Personal information
- Date of birth: 31 October 1967 (age 58)
- Place of birth: Bulgaria
- Position: Forward

Senior career*
- Years: Team / Apps / (Gls)
- 1986–1987: Dimitrovgrad
- 1988–1990: Etar Veliko Tarnovo
- 1990: Lokomotiv Plovdiv / 7 / (0)
- 1991: Radnički Beograd / 8 / (0)
- 1992: Botev Plovdiv
- 1995–1996: Spartak Plovdiv

International career
- 1987: Bulgaria U20

= Mincho Minchev =

Bulgarian footballer

Mincho Minchev (Минчо Минчев; born 31 October 1967) is a Bulgarian former professional footballer who played as a forward.

==Club career==
Minchev played with FC Dimitrovgrad in their season in A PFG after they reached promotion in 1986. Later he played with F.C. Etar and Lokomotiv Plovdiv in Bulgarian top-tier, before he moved abroad, during the winter-break of the 1990–91 season, when he joined Serbian club FK Radnički Beograd playing with them in the second half of the 1990–91 Yugoslav Second League.
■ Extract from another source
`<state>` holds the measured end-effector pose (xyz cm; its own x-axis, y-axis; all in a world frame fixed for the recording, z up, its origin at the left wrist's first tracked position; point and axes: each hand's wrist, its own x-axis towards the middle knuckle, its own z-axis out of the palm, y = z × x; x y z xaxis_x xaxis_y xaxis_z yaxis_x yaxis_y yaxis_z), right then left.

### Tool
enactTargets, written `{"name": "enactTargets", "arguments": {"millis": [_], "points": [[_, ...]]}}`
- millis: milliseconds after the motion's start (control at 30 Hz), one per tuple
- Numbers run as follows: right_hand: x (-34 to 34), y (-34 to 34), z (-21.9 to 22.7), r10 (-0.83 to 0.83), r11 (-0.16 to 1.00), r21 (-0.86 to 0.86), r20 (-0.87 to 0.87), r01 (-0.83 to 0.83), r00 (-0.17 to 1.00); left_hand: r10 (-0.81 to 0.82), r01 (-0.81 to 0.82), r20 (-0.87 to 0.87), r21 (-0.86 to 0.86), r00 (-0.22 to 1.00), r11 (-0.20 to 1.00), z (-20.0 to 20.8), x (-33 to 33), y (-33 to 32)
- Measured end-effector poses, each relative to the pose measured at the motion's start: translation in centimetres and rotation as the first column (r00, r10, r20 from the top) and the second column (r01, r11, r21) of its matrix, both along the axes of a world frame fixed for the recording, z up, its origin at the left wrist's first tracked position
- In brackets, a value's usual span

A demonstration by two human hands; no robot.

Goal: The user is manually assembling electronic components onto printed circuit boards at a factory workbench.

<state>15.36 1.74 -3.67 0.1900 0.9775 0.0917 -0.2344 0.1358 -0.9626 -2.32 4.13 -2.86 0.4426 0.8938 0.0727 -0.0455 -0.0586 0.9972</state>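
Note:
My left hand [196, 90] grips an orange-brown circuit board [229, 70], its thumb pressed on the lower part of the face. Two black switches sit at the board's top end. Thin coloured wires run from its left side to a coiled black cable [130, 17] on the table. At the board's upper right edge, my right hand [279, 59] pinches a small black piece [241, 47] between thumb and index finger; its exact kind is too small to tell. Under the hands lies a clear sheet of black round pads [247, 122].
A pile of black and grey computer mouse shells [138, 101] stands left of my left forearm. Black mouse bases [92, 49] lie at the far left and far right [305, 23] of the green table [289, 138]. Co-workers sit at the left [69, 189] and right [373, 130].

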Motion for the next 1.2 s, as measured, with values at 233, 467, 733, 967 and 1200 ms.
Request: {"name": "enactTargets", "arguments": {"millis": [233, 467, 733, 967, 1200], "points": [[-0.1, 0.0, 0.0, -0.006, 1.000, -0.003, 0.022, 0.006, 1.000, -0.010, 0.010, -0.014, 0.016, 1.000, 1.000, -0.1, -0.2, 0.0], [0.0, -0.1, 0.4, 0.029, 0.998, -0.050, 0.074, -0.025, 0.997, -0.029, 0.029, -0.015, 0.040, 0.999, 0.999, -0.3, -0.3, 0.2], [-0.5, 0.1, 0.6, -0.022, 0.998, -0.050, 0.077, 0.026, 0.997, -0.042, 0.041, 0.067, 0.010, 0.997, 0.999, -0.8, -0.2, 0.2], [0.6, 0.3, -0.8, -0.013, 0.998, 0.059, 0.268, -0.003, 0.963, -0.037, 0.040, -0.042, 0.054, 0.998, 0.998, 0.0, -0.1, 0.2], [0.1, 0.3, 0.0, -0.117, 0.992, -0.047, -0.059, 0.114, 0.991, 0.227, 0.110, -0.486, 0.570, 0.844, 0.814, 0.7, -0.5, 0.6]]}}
He played with Radnički Belgrade also the first half of the 1991–92 Yugoslav Second League, but during the winter-break he returned to Bulgaria and joined top-league side Botev Plovdiv. He later played with Spartak Plovdiv in 1995–96 A Group.

Mincho Minchev was part of the Bulgarian U-20 squad at the 1987 FIFA World Youth Championship.